Loi de finances 2026 : Surtaxe sur les transactions immobilières en espèces

Oriental Eco
Le projet de loi de finances 2026 du Maroc comprend une nouvelle mesure visant à freiner les transactions immobilières en espèces au Maroc, l'État proposant d'ajouter deux points aux droits d'enregistrement lorsqu'une propriété est vendue ou qu'un actif commercial est transféré sans preuve bancaire. Cette mesure s'inscrit dans le cadre des efforts déployés par le gouvernement pour freiner l'économie de l'argent liquide, qui alimente l'évasion fiscale, la sous-déclaration et les pratiques de corruption.
Élargir le rôle du notaire dans le suivi des transactions
Dans le cadre de la nouvelle procédure, les transferts de biens immobiliers ou de fonds de commerce étaient soumis à des droits d'enregistrement allant de 4% à 6% selon la nature du bien, sans que l'administration fiscale ne puisse vérifier le mode de paiement. Rien n'empêchait de régler la transaction en espèces, voire de déclarer un montant inférieur à la valeur réelle.
La nouvelle loi met fin à ce système. Si le contrat notarié ne précise pas le mode d'exécution, ou si le paiement est effectué en dehors du contrôle du notaire, une majoration de 2% s'appliquera à la partie introuvable du prix. Le notaire est au centre de ce système, puisqu'il doit joindre au contrat un document prouvant le paiement. En d'autres termes, le paiement en espèces coûtera plus cher.
Objectif : 458 milliards AED de liquidités échangées
Cette mesure traduit une tentative de changement d'un comportement profondément ancré dans l'économie marocaine. La Banque du Maroc estime la liquidité en circulation à 458 milliards de dirhams à la fin du mois de juillet. Ce pourcentage élevé alimente à la fois l'évasion fiscale et la corruption. En imposant la traçabilité des flux dans les transactions immobilières et les actifs commerciaux, l'Etat crée un effet dissuasif et encourage la consolidation bancaire, notamment dans certains secteurs.

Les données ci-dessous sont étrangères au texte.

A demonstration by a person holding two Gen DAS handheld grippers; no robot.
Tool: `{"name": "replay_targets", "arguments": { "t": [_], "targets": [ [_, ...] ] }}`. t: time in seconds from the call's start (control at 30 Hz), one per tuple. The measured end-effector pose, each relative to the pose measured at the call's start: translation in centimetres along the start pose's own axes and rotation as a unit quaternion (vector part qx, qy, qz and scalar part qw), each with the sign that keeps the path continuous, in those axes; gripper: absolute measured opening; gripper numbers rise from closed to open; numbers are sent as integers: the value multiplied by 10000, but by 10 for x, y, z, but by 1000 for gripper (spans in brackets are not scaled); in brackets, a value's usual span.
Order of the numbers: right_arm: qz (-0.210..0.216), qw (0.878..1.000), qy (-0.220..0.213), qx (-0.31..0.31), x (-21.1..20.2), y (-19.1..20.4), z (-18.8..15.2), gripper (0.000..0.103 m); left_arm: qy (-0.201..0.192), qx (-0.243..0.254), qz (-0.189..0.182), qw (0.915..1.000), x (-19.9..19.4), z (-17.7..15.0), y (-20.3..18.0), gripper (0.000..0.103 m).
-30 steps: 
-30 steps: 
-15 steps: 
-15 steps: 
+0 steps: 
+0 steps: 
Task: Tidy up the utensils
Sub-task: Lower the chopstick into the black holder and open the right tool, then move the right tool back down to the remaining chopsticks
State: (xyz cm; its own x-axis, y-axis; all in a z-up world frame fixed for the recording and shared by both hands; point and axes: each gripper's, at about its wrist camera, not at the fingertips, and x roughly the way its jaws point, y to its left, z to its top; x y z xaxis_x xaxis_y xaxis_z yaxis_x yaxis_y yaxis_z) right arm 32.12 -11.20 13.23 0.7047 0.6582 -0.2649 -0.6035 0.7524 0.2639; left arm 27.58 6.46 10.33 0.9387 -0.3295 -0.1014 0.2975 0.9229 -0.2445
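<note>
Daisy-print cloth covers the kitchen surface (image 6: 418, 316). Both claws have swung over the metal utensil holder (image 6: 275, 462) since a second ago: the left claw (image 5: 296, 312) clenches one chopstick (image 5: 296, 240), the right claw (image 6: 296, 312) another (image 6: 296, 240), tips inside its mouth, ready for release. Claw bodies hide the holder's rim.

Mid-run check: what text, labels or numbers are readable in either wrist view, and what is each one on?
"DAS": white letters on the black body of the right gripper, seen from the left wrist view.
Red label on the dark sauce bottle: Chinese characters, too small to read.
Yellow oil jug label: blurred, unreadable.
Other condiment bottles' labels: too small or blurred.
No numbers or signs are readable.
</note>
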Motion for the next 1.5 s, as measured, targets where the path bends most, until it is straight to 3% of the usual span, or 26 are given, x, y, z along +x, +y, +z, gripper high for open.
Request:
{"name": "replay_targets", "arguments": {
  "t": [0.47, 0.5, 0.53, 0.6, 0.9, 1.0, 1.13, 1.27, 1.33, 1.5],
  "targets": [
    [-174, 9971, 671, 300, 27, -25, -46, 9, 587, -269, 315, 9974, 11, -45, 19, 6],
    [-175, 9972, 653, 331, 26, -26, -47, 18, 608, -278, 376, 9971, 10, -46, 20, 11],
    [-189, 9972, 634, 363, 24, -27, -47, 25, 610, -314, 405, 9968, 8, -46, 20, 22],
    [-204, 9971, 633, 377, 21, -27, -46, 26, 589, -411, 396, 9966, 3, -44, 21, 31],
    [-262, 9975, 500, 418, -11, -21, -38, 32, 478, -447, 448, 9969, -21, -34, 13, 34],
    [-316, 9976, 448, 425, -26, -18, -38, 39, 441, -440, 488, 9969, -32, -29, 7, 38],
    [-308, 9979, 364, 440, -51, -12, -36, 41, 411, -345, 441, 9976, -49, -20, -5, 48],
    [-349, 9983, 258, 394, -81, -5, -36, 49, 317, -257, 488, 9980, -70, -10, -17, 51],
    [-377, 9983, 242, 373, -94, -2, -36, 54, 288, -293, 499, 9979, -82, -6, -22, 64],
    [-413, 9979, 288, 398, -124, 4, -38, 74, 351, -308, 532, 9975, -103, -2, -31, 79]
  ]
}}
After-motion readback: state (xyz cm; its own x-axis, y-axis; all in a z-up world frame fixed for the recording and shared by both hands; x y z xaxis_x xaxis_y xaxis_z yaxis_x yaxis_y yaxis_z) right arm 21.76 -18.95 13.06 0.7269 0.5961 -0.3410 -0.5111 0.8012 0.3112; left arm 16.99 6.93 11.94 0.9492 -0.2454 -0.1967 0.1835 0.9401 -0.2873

Le secteur immobilier et le transfert d'actifs commerciaux sont parmi les domaines les plus exposés aux pratiques douteuses : Sommes élevées, règlements partiels en espèces, fausses évaluations... des pratiques qui continuent d'échapper à la vigilance de l'administration. Le message est clair : le gouvernement veut réduire les transactions en espèces qui sont souvent synonymes d'opacité, de commissions informelles et d'évasion fiscale.
Des sanctions directes, pas d'amnistie
Cette mesure ne constitue pas une amnistie déguisée. La loi stipule explicitement que le paiement de cette surtaxe n'équivaut pas à une amnistie. Il s'agit plutôt d'une sanction immédiate et d'un message : Une transaction non traçable sera non seulement discréditée, mais elle coûtera également plus cher. Les opérations en question restent soumises aux procédures de contrôle et de rectification prévues par le code général des impôts. En d'autres termes, le paiement du 2% ne met pas les contrevenants à l'abri des poursuites fiscales.

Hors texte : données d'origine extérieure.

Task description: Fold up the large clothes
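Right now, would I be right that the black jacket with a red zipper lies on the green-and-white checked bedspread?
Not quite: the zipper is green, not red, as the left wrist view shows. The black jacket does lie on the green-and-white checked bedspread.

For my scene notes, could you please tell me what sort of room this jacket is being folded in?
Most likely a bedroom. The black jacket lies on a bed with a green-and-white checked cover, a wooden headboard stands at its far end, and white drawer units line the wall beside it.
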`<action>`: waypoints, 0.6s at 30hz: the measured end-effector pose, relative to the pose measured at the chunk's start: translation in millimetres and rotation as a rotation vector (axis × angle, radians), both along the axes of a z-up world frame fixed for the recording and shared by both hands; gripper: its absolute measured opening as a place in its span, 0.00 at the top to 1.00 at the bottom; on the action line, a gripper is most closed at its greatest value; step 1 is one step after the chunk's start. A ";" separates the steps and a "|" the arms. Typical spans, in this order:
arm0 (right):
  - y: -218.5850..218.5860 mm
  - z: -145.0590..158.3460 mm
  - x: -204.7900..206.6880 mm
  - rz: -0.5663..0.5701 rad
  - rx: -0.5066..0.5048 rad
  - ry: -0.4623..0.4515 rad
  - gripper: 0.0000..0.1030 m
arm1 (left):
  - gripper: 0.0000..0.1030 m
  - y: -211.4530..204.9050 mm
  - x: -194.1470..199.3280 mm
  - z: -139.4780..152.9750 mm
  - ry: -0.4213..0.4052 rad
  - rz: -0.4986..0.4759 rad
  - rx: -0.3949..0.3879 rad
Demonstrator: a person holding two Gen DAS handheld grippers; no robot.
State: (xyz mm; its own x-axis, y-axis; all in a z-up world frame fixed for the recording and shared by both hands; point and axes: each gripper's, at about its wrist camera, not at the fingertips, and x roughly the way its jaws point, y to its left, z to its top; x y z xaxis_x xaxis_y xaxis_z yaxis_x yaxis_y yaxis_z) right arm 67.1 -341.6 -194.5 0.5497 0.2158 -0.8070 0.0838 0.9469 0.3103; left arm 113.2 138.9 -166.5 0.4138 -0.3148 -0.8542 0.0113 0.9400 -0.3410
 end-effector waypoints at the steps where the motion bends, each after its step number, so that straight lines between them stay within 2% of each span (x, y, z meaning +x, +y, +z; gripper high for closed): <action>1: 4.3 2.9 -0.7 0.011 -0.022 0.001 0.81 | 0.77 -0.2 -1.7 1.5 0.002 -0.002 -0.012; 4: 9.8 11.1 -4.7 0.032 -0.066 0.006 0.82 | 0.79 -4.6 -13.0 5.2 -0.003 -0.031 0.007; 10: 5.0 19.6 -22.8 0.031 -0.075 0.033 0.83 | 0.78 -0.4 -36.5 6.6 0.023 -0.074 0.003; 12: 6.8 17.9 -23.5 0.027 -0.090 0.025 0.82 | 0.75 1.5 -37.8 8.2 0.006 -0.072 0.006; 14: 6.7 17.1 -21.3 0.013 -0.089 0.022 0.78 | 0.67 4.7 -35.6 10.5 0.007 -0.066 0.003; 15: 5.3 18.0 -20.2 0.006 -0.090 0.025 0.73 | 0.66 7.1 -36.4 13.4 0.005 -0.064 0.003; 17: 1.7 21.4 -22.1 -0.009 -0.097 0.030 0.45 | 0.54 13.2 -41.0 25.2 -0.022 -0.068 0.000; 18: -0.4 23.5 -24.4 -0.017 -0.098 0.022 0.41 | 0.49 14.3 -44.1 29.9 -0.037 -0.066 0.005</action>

Par cette mesure, l'Etat cherche à contraindre les acteurs économiques financiers à modifier leurs pratiques. Cette mesure devrait réduire la marge de manœuvre pour les commissions informelles ou les paiements suspects, favoriser la numérisation des transactions financières et promouvoir la transparence dans le secteur immobilier et commercial.